■ TASK OBJECTIVE
Make an exact copy of the whole listing, but leave its pictures out.
----- DATA EXCERPT
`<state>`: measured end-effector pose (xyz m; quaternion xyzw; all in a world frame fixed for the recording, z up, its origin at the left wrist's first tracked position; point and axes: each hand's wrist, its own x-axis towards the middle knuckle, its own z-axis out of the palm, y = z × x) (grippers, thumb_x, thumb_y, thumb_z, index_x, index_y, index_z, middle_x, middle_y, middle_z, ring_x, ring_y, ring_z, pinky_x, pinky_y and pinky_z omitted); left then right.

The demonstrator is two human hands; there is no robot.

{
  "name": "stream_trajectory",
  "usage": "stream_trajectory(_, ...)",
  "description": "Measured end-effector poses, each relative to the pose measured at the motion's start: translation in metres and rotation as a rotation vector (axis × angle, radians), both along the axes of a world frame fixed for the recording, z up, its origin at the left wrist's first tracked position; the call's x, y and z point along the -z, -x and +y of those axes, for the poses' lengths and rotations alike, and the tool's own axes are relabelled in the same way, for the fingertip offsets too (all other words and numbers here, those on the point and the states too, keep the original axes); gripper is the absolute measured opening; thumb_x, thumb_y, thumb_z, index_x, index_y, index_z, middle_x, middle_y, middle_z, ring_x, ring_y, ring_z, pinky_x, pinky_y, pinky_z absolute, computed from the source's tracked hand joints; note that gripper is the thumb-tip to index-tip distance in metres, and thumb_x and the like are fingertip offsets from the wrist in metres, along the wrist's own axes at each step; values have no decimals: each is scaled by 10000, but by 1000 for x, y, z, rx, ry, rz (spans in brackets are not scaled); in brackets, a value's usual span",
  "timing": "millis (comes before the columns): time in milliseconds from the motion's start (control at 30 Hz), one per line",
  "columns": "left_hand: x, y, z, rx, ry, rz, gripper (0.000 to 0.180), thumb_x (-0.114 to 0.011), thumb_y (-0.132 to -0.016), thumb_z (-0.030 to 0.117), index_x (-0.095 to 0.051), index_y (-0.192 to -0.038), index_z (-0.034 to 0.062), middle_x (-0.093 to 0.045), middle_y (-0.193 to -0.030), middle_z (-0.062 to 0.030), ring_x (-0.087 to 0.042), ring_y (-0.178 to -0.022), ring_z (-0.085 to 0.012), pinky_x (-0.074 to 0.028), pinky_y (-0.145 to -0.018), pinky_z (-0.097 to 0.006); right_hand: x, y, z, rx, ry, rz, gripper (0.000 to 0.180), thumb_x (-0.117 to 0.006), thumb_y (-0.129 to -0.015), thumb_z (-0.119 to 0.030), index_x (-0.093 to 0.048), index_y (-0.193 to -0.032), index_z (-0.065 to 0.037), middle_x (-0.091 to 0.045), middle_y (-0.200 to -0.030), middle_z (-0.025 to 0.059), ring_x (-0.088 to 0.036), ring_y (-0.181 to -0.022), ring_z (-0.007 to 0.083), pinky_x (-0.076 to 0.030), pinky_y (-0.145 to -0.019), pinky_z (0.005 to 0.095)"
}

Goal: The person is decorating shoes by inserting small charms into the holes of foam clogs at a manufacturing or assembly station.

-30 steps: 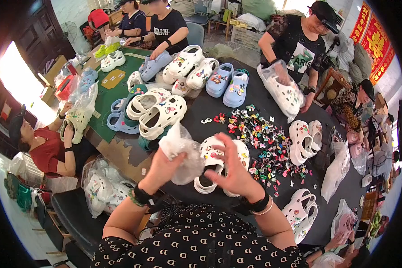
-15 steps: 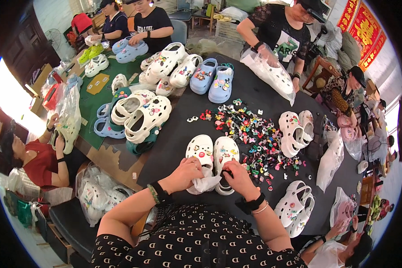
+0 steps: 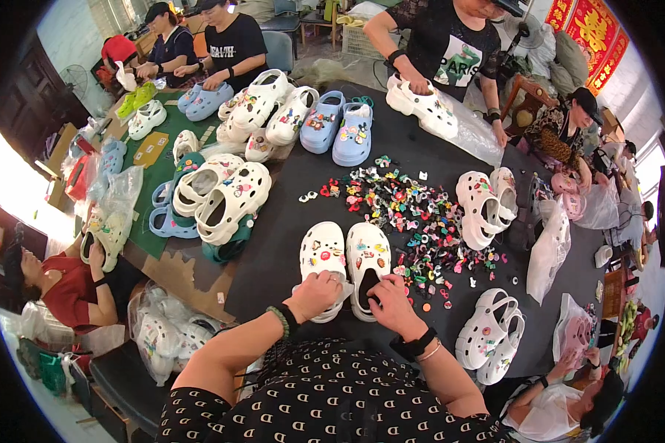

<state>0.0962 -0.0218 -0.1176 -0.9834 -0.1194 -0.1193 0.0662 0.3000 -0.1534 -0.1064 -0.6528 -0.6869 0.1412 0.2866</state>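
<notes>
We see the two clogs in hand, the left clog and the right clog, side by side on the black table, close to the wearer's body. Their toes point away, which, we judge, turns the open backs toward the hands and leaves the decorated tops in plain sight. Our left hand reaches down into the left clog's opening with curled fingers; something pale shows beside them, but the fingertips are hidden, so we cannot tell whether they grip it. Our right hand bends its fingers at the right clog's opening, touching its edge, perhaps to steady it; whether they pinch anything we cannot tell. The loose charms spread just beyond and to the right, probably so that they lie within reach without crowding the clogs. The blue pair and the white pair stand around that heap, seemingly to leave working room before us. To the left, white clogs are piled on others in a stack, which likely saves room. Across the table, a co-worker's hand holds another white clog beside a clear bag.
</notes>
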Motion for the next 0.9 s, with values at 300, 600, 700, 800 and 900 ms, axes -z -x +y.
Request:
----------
■ ANSWER BOX
`<state>`: measured end-effector pose (xyz m; quaternion xyzw; all in a world frame fixed for the recording, z up, its origin at the left wrist's first tracked position; point and axes: each hand's wrist, its own x-axis towards the middle knuckle, its own z-axis out of the palm, y = z × x) (grippers, thumb_x, thumb_y, thumb_z, index_x, index_y, index_z, middle_x, middle_y, middle_z, ring_x, ring_y, ring_z, pinky_x, pinky_y and pinky_z omitted); left then right.

The demonstrator is two human hands; there is no robot.

{
  "name": "stream_trajectory",
  "usage": "stream_trajectory(_, ...)",
  "description": "Measured end-effector poses, each relative to the pose measured at the motion's start: translation in metres and rotation as a rotation vector (axis × angle, radians), both along the axes of a world frame fixed for the recording, z up, its origin at the left wrist's first tracked position; the call's x, y and z point along the -z, -x and +y of those axes, for the poses' lengths and rotations alike, and the tool's own axes are relabelled in the same way, for the fingertip offsets too (all other words and numbers here, those on the point and the states too, keep the original axes); gripper is the absolute measured opening; thumb_x, thumb_y, thumb_z, index_x, index_y, index_z, middle_x, middle_y, middle_z, ring_x, ring_y, ring_z, pinky_x, pinky_y, pinky_z absolute, computed from the source's tracked hand joints; note that gripper is the thumb-tip to index-tip distance in metres, and thumb_x and the like are fingertip offsets from the wrist in metres, along the wrist's own axes at each step; values have no decimals: each is scaled by 10000, but by 1000 for x, y, z, rx, ry, rz (spans in brackets are not scaled); in brackets, a value's usual span",
  "timing": "millis (comes before the columns): time in milliseconds from the motion's start (control at 30 Hz), one per line",
  "columns": "left_hand: x, y, z, rx, ry, rz, gripper (0.000 to 0.180), thumb_x (-0.114 to 0.011), thumb_y (-0.132 to -0.016), thumb_z (-0.030 to 0.117), index_x (-0.095 to 0.051), index_y (-0.192 to -0.038), index_z (-0.034 to 0.062), middle_x (-0.093 to 0.045), middle_y (-0.193 to -0.030), middle_z (-0.062 to 0.030), ring_x (-0.087 to 0.042), ring_y (-0.178 to -0.022), ring_z (-0.085 to 0.012), pinky_x (-0.074 to 0.028), pinky_y (-0.145 to -0.018), pinky_z (-0.097 to 0.006); right_hand: x, y, z, rx, ry, rz, gripper (0.000 to 0.180), thumb_x (-0.117 to 0.006), thumb_y (-0.129 to -0.015), thumb_z (-0.119 to 0.030), index_x (-0.093 to 0.048), index_y (-0.193 to -0.032), index_z (-0.065 to 0.037), middle_x (-0.091 to 0.045), middle_y (-0.200 to -0.030), middle_z (-0.025 to 0.059), ring_x (-0.088 to 0.036), ring_y (-0.181 to -0.022), ring_z (-0.007 to 0.083), pinky_x (-0.076 to 0.030), pinky_y (-0.145 to -0.019), pinky_z (0.005 to 0.095)"
}

Goal: The person is decorating shoes by inserting small charms into the holes of foam clogs at a manufacturing or assembly station.

-30 steps: 
-15 steps: 
+0 steps: 

<state>0.0962 -0.0218 -0.1176 -0.9834 -0.1194 -0.1193 0.0662 0.3000 -0.1534 -0.1064 -0.6528 -0.6869 0.1412 0.2866</state>
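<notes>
We see the two clogs in hand, the left clog and the right clog, side by side on the black table, close to the wearer's body. Their toes point away, which, we judge, turns the open backs toward the hands and leaves the decorated tops in plain sight. Our left hand reaches down into the left clog's opening with curled fingers; something pale shows beside them, but the fingertips are hidden, so we cannot tell whether they grip it. Our right hand bends its fingers at the right clog's opening, touching its edge, perhaps to steady it; whether they pinch anything we cannot tell. The loose charms spread just beyond and to the right, probably so that they lie within reach without crowding the clogs. The blue pair and the white pair stand around that heap, seemingly to leave working room before us. To the left, white clogs are piled on others in a stack, which likely saves room. Across the table, a co-worker's hand holds another white clog beside a clear bag.
</notes>
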Motion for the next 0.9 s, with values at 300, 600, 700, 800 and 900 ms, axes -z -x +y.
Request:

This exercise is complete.